Circuit Breaker refers to a mechanism that suspends trading in the stock market for a certain period of time during trading hours when price fluctuations reach a certain target (melting point). This mechanism is like a circuit breaker that blows when the current is too high, hence the name. The purpose of the meltdown mechanism is to prevent systemic risk, to give the market more time to calm down, to avoid the spread of panic leading to market-wide volatility, and thus to prevent the occurrence of large-scale stock price declines.

Similarly, in the design of distributed systems, there should be a mechanism for meltdown. The circuit breaker is usually configured on the client side (caller side), when the client initiates a request to the server side, the error on the server side keeps increasing, then the circuit breaker may be triggered, after triggering the circuit breaker the client's request is no longer sent to the server side, but the request is rejected directly on the client side, thus the server side can be protected from overload. The server side mentioned here may be rpc service, http service, or mysql, redis, etc. Note that circuit breaker is a lossy mechanism, and some degradation strategies may be needed to work with it when it is circuit breaker enabled.

Circuit Breaker Principle

Modern microservice architectures are basically distributed, and the whole distributed system is composed of a very large number of microservices. Different services invoke each other and form a complex invocation chain. If a service in the complex invocation link is unstable, it may cascade and eventually the whole link may hang. Therefore, we need to circuit breaker and downgrade unstable service dependencies to temporarily cut off unstable service calls to avoid local instabilities that can lead to an avalanche of the whole distributed system.

To put it bluntly, I think circuit breaker is like a kind of proxy for those services that are prone to exceptions.

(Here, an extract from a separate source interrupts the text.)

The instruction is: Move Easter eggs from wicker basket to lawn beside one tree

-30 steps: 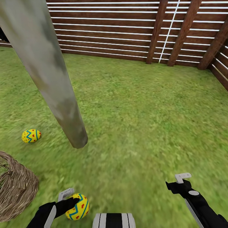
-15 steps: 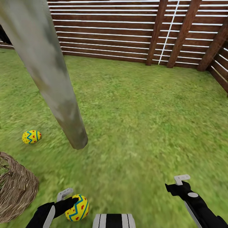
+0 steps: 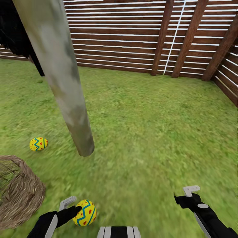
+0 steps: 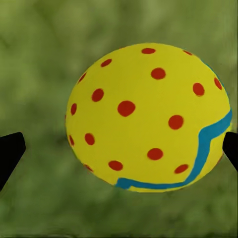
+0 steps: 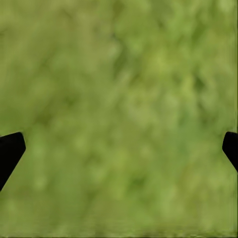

This proxy can record the number of errors that occurred in recent calls, and then decide whether to continue the operation or return the error immediately.

The circuit breaker maintains a circuit breaker state machine internally, and the state machine transitions are related as shown in the following diagram.

The circuit breaker has three states.

  • Closed state: also the initial state, we need a call failure counter, if the call fails, it makes the number of failures plus 1. If the number of recent failures exceeds the threshold of allowed failures in a given time, it switches to the Open state, when a timeout clock is turned on, when the timeout clock time is reached, it switches to the Half Open state, the timeout time is set to give the system a chance to fix the error that caused the call to fail in order to return to the normal working state. In the Closed state, the error count is time-based. This prevents the circuit breaker from entering the Open state due to an accidental error, and can also be based on the number of consecutive failures.
  • Open state: In this state, the client request returns an immediate error response without invoking the server side.
  • Half-Open state: allows a certain number of client de-calls to the server, and if these requests have a successful call to the service, then it can be assumed that the error that caused the call to fail before has been corrected, at which point the circuit breaker switches to the Closed state and the error counter is reset. The Half-Open state is effective in preventing the recovering service from being hit again by a sudden influx of requests.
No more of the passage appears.